PostPosted: Wed Dec 26, 2012 9:22 pm    Post subject: Some Republicans reconsider gun-control, raising taxes Reply with quote

Republicans are starting to come to the understanding that they are out of touch with the majority of American people and that if they are to survive they need to make some changes (finally). The Democrats did that in the 1990s and moved toward the middle. It is time for the Republicans to correct as well:

http://nbcpolitics.nbcnews.com/_news/2012/12/26/16165776-gop-willing-to-bend-on-issues-after-election?lite

By The Associated Press
For years, Republicans have adhered fiercely to their bedrock conservative principles, resisting Democratic calls for tax hikes, comprehensive immigration reform and gun control. Now, seven weeks after an electoral drubbing, some party leaders and rank-and-file alike are signaling a willingness to bend on all three issues.
What long has been a nonstarter for Republicans raising tax rates on wealthy Americans is now backed by GOP House Speaker John Boehner in his negotiations with President Barack Obama to avert a potential fiscal crisis. Party luminaries, including Louisiana Gov. Bobby Jindal, have started calling for a wholesale shift in the GOP's approach to immigration after Hispanic voters shunned Republican candidates. And some Republicans who previously championed gun rights now are opening the door to restrictions following a schoolhouse shooting spree earlier this month.

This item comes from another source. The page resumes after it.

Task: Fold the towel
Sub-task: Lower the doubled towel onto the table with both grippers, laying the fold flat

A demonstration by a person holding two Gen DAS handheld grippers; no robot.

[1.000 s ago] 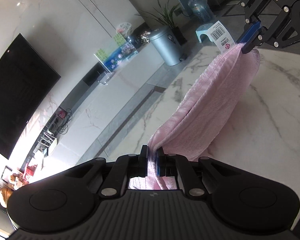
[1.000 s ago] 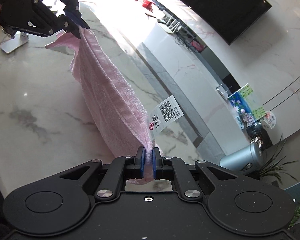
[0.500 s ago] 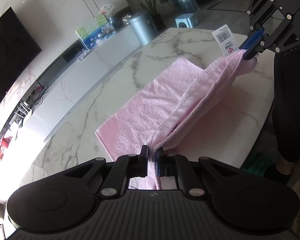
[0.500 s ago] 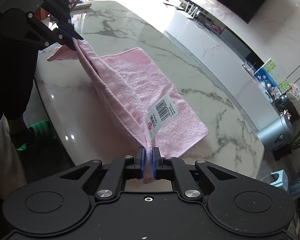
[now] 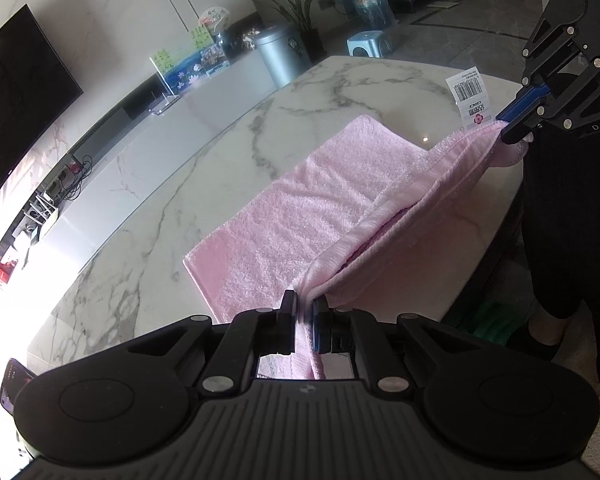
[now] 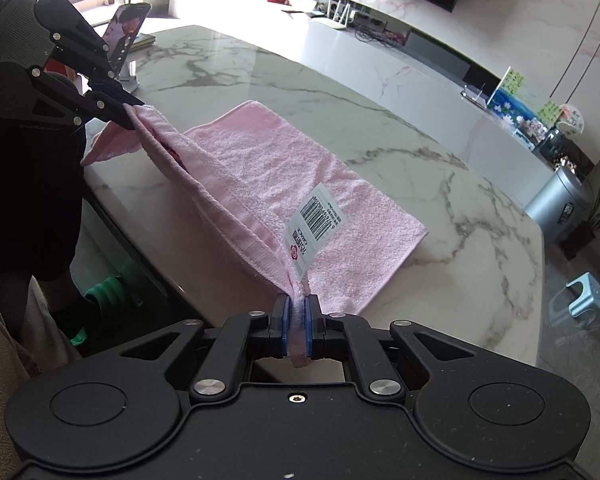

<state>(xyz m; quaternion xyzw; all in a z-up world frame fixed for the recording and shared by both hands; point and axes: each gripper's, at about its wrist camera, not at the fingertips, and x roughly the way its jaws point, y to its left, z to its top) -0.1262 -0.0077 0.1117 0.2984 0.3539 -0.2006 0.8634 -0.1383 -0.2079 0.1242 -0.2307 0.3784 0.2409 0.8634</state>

"Put guns on the table. Also, put video games on the table. Put mental health on the table," Rep. Jack Kingston, R-Ga., said last week. Other prominent Republicans echoed him in calling for a sweeping review of how to prevent tragedies like the Newtown, Conn., massacre. Among those who were open to a re-evaluation of the nation's gun policies were Sens. Marco Rubio, R-Fla., and Chuck Grassley, R-Iowa.
"You've got to take all these things into consideration," Grassley said.

But what's increasingly clear is that the party (Republicans) is now engaged in an uncomfortable and very public fight over whether its tenets, still firmly held within the party's most devout ranks, conflict with the views of Americans as a whole.

Many Republicans recognize that to remain relevant with voters whose views are changing, they too must change.

"We lost the election because we were out of touch with the American people," said John Weaver, a senior adviser to past presidential candidates John McCain, the GOP nominee in 2008, and Jon Huntsman, who ran for the nomination this year.

The polling suggests as much.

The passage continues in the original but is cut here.